--- EXERCISE MATERIALS ---
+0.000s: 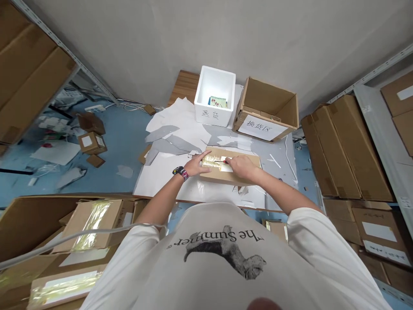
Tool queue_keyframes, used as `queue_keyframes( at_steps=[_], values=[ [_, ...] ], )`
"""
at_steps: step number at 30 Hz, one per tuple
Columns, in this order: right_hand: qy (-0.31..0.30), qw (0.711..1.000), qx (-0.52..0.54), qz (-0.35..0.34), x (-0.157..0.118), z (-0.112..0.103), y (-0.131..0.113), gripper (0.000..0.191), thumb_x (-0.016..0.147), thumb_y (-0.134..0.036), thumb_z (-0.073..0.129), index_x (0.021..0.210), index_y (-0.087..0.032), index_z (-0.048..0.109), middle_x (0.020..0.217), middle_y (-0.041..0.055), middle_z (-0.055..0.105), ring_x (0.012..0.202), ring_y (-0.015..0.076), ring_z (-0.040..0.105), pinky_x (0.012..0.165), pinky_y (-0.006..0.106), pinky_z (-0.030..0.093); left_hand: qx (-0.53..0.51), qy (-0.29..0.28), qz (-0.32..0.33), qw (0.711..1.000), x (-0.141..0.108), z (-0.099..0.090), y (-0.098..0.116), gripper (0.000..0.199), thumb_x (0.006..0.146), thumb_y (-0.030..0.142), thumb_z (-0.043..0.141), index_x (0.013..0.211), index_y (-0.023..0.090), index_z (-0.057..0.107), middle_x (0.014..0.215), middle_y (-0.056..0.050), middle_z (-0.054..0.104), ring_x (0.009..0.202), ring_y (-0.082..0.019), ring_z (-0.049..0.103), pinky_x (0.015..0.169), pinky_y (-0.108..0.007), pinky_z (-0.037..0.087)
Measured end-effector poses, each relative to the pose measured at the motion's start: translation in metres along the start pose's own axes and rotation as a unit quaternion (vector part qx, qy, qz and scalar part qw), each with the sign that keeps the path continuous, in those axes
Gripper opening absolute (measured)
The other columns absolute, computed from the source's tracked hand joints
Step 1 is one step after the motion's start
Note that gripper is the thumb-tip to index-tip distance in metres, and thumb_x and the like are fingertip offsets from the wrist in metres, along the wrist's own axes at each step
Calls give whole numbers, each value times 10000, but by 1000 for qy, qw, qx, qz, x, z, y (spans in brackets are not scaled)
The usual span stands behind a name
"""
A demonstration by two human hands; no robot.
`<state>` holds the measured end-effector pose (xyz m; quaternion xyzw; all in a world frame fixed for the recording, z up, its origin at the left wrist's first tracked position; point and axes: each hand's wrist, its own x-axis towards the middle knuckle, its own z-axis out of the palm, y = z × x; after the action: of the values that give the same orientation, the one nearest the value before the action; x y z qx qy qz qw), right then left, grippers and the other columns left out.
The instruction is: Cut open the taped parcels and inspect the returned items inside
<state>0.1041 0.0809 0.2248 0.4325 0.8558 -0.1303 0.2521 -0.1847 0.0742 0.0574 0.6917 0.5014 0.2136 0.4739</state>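
A long brown cardboard box (216, 175) with shiny yellowish tape (211, 160) and a white label lies on the table, close to its front edge. My left hand (195, 165) rests on the box's left end, fingers apart, thumb along the top. In my right hand (241, 166) is a small red and black cutter (223, 162), its tip over the taped top near the label. Most of the cutter is hidden by the fingers.
Behind the box stand a white foam box (214, 115) holding a green packet and an open carton (263, 128) with a handwritten label. Torn paper covers the table (182, 84). Cartons fill a large box (41, 199) at lower left, and shelves flank both sides.
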Motion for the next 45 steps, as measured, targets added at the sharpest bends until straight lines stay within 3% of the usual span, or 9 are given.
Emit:
queue_keyframes(
  at_steps=[4, 8, 15, 20, 28, 31, 34, 38, 45],
  values=[
    [-20, 1000, -17, 5, -18, 0, 21, 473, 1161, -130, 437, 1581, -158, 653, 1329, 226, 849, 1286, 364, 807, 1046, 413, 563, 19, -6, -20, 1000, 2, -4, 2, 1231, 811, 725, 913, 1863, 316, 421, 1725, -104, 639, 1507, -391, 657, 1266, -485, 536],
    [9, 1000, 14, -21, -20, -7, 17, 452, 1193, -172, 396, 1565, -185, 652, 1318, 208, 861, 1221, 355, 830, 1018, 417, 569, 8, -6, -15, 1000, 2, -3, 2, 1246, 819, 742, 900, 1868, 289, 404, 1699, -120, 661, 1475, -377, 677, 1254, -468, 544],
    [42, 995, 51, -74, 26, -11, -18, 421, 1185, -196, 467, 1551, -147, 669, 1387, 199, 852, 1338, 339, 798, 1105, 412, 563, 10, 7, -21, 1000, -2, 1, 3, 1299, 802, 772, 899, 1877, 248, 390, 1698, -147, 657, 1433, -363, 705, 1244, -463, 553],
    [31, 995, 51, -86, 40, -3, -21, 408, 1171, -187, 512, 1527, -133, 702, 1419, 206, 839, 1365, 343, 786, 1114, 405, 564, 24, 12, -28, 999, -7, 4, 4, 1305, 800, 779, 905, 1882, 267, 386, 1738, -126, 630, 1460, -369, 698, 1247, -457, 555],
    [-20, 997, 45, -60, 26, -15, 1, 370, 1163, -190, 541, 1424, -157, 800, 1403, 207, 845, 1260, 343, 820, 1010, 377, 597, 17, 12, -37, 999, -6, 2, 3, 1340, 765, 774, 925, 1896, 327, 363, 1799, -102, 585, 1573, -407, 640, 1312, -484, 502],
    [-45, 998, 24, -35, 21, -10, 16, 388, 1148, -172, 534, 1394, -171, 834, 1396, 204, 850, 1262, 349, 821, 983, 383, 606, 7, 8, -42, 999, -4, 0, 1, 1371, 742, 774, 942, 1897, 312, 366, 1809, -120, 571, 1588, -422, 627, 1311, -495, 503],
    [-32, 999, 11, -42, 14, -1, 25, 411, 1157, -177, 519, 1428, -173, 828, 1389, 209, 852, 1276, 353, 818, 1006, 395, 602, 0, 11, -46, 999, -2, -1, -2, 1395, 730, 772, 952, 1899, 293, 361, 1776, -143, 601, 1556, -425, 652, 1280, -496, 529],
    [-7, 999, 7, -42, 4, 7, 24, 436, 1175, -175, 484, 1491, -151, 784, 1389, 215, 850, 1301, 351, 808, 1052, 402, 588, 11, 16, -44, 999, -3, -1, -3, 1379, 738, 779, 942, 1898, 312, 361, 1743, -132, 636, 1500, -413, 690, 1242, -486, 551],
    [-26, 999, -17, -28, -14, -1, 19, 472, 1145, -125, 480, 1542, -117, 736, 1429, 242, 825, 1355, 368, 791, 1086, 428, 602, 121, 7, -96, 988, -9, -6, 12, 1317, 769, 798, 888, 1896, 369, 358, 1607, -94, 749, 1368, -429, 761, 1150, -472, 572]
  ],
)
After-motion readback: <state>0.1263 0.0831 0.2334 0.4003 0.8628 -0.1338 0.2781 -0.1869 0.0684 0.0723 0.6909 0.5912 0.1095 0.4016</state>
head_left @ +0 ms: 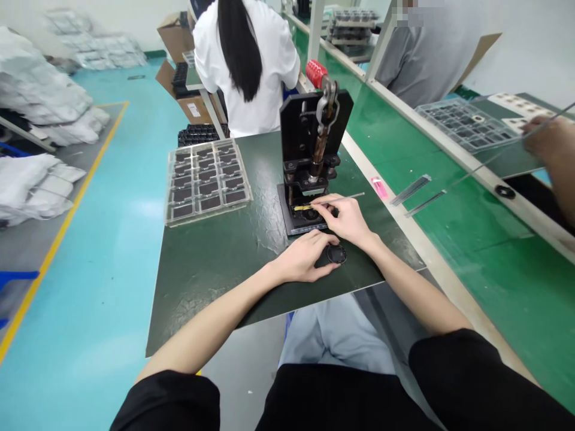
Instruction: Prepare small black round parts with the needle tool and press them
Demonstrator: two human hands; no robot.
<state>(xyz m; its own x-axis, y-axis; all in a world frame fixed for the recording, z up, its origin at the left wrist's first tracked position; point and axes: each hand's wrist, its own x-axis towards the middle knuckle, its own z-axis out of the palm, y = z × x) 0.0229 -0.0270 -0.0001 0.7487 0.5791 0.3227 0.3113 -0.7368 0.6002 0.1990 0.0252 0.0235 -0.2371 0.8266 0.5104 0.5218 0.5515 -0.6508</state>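
At the bench [211,281], beside a hand press [309,161], the right hand [344,218] is pinching a thin metal rod [353,195] in a narrow grip while the left hand [303,257] is cupping a round black disc [336,254].

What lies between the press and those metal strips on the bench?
In the head view, a small pink item and the dark mat's edge lie there.

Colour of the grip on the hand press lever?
The ribbed grip is red; it shows best in the head view.
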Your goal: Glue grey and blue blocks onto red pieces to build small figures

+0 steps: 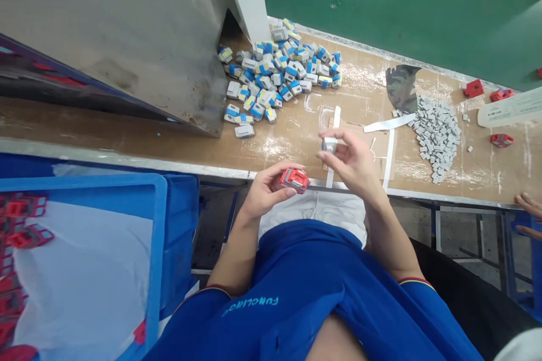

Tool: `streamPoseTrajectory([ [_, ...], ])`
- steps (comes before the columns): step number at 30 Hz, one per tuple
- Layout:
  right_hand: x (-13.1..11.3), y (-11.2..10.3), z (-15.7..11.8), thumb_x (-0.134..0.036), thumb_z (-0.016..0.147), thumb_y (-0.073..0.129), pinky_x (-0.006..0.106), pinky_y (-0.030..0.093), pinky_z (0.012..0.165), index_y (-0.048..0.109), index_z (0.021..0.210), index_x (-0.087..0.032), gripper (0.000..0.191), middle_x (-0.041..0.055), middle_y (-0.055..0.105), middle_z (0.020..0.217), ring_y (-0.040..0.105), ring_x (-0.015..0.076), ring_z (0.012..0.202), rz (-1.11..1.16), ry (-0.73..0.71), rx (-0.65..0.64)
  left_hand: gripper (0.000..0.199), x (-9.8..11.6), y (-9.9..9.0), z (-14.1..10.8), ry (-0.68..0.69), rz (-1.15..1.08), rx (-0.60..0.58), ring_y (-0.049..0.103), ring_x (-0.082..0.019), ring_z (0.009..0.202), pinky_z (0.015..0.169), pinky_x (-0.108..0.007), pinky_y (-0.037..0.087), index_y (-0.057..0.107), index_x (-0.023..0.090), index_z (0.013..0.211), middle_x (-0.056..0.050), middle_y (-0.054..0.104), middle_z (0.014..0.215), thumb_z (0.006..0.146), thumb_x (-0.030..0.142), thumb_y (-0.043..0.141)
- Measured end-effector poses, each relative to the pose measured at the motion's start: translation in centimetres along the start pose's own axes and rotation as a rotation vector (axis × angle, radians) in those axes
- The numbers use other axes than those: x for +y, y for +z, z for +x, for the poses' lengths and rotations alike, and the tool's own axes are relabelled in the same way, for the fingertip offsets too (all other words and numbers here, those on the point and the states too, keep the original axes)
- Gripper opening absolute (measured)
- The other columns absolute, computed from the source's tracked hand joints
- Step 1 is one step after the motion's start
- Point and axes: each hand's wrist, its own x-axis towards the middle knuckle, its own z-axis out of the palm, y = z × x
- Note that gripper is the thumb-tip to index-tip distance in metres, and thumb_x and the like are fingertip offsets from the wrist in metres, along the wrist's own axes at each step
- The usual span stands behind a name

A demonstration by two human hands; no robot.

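Crate (157,225) of blue plastic, cut off at the left edge, holding red pieces (31,236). Next, blue-and-grey blocks (271,79) heaped on the desk (351,93). The left hand's (265,189) fingers grasp a red toy shell (295,179), partly covered, by the desk's near edge. The right hand's (353,161) fingers pinch a white-and-blue block (329,145), partly hidden. Farther right, small grey parts (438,135); another person's hand (531,208), mostly out of frame.
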Motion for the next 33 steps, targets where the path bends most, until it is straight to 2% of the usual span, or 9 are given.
streamPoseTrajectory([
  [3,-0.9,-0.5,-5.2,-0.038,0.087,0.090,0.027,0.063,0.070,0.074,0.115,-0.022,0.036,0.0050,0.079,0.102,0.072,0.0151,0.083,0.257,0.176,-0.048,0.050,-0.4,0.4,0.3,-0.027,-0.100,-0.057,0.085,-0.023,0.088,0.080,-0.029,0.069,0.083,0.021,0.124,-0.010,0.085,0.108,0.080,0.040,0.097],
  [5,-0.7,-0.8,-7.5,-0.037,0.082,0.095,0.026,0.061,0.066,0.080,0.114,-0.023,0.038,0.0044,0.081,0.097,0.072,0.0153,0.080,0.348,0.257,-0.025,0.050,-0.6,0.9,0.6,-0.054,-0.165,-0.115,0.086,-0.024,0.088,0.078,-0.029,0.069,0.083,0.021,0.124,-0.011,0.086,0.109,0.080,0.041,0.097],
  [8,0.2,-1.3,-9.2,-0.038,0.079,0.098,0.024,0.058,0.063,0.085,0.118,-0.028,0.042,0.0027,0.082,0.095,0.068,0.0125,0.073,0.437,0.334,0.034,0.047,-0.8,1.8,1.0,-0.093,-0.204,-0.182,0.086,-0.024,0.089,0.080,-0.030,0.070,0.083,0.022,0.124,-0.012,0.086,0.111,0.081,0.038,0.097],
  [11,1.1,-1.7,-10.0,-0.050,0.085,0.093,0.027,0.059,0.067,0.086,0.122,-0.028,0.043,0.0015,0.079,0.085,0.066,0.0123,0.070,0.511,0.341,0.045,0.047,-1.0,2.7,1.3,-0.122,-0.190,-0.242,0.086,-0.024,0.089,0.078,-0.031,0.070,0.082,0.022,0.125,-0.013,0.086,0.111,0.083,0.038,0.095],
  [15,1.2,-2.1,-10.5,-0.058,0.095,0.081,0.033,0.064,0.074,0.083,0.129,-0.027,0.046,0.0049,0.081,0.102,0.070,0.0132,0.072,0.503,0.309,0.058,0.046,-1.1,3.7,1.9,-0.090,-0.099,-0.285,0.084,-0.024,0.091,0.077,-0.030,0.069,0.082,0.020,0.125,-0.014,0.085,0.110,0.085,0.041,0.093],
  [19,0.6,-1.9,-10.6,-0.044,0.098,0.082,0.029,0.064,0.073,0.082,0.127,-0.030,0.033,0.0031,0.081,0.108,0.073,0.0123,0.075,0.388,0.176,0.166,0.044,-1.0,4.7,2.5,-0.019,0.065,-0.245,0.081,-0.023,0.097,0.085,-0.029,0.067,0.084,0.018,0.121,-0.014,0.083,0.111,0.084,0.041,0.093],
  [23,0.0,-1.4,-10.3,-0.035,0.098,0.082,0.030,0.063,0.079,0.080,0.125,-0.028,0.028,0.0045,0.082,0.111,0.075,0.0160,0.090,0.119,0.042,0.320,0.042,-0.9,5.5,2.6,0.000,0.137,-0.219,0.078,-0.017,0.094,0.086,-0.025,0.063,0.083,0.022,0.126,-0.009,0.081,0.107,0.087,0.034,0.092],
  [28,0.0,-1.4,-10.1,-0.028,0.099,0.080,0.032,0.062,0.081,0.081,0.123,-0.028,0.024,0.0031,0.079,0.103,0.072,0.0163,0.090,-0.020,-0.071,0.301,0.042,-0.7,5.8,2.5,-0.017,0.156,-0.222,0.077,-0.017,0.098,0.087,-0.025,0.063,0.081,0.023,0.128,-0.009,0.081,0.113,0.088,0.032,0.091],
  [33,0.1,-1.9,-10.1,-0.023,0.098,0.081,0.032,0.062,0.083,0.082,0.124,-0.030,0.026,0.0033,0.079,0.104,0.073,0.0167,0.092,-0.067,-0.117,0.262,0.047,-0.3,6.0,2.4,-0.098,0.173,-0.200,0.076,-0.021,0.100,0.087,-0.028,0.063,0.081,0.019,0.126,-0.011,0.081,0.114,0.088,0.044,0.091],
])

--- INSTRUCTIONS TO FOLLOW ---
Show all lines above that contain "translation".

--- SOLUTION TO THIS PROBLEM ---
Measured end-effector poses, each relative to the pose measured at the motion's start: translation in metres along the start pose's own axes and rotation as a unit quaternion (vector part qx, qy, qz and scalar part qw), each with the sign that keeps the path continuous, in those axes
- Measured end-effector poses, each relative to the pose measured at the motion's start: translation in centimetres along the start pose's own axes and rotation as a rotation vector (axis × angle, radians) in those axes

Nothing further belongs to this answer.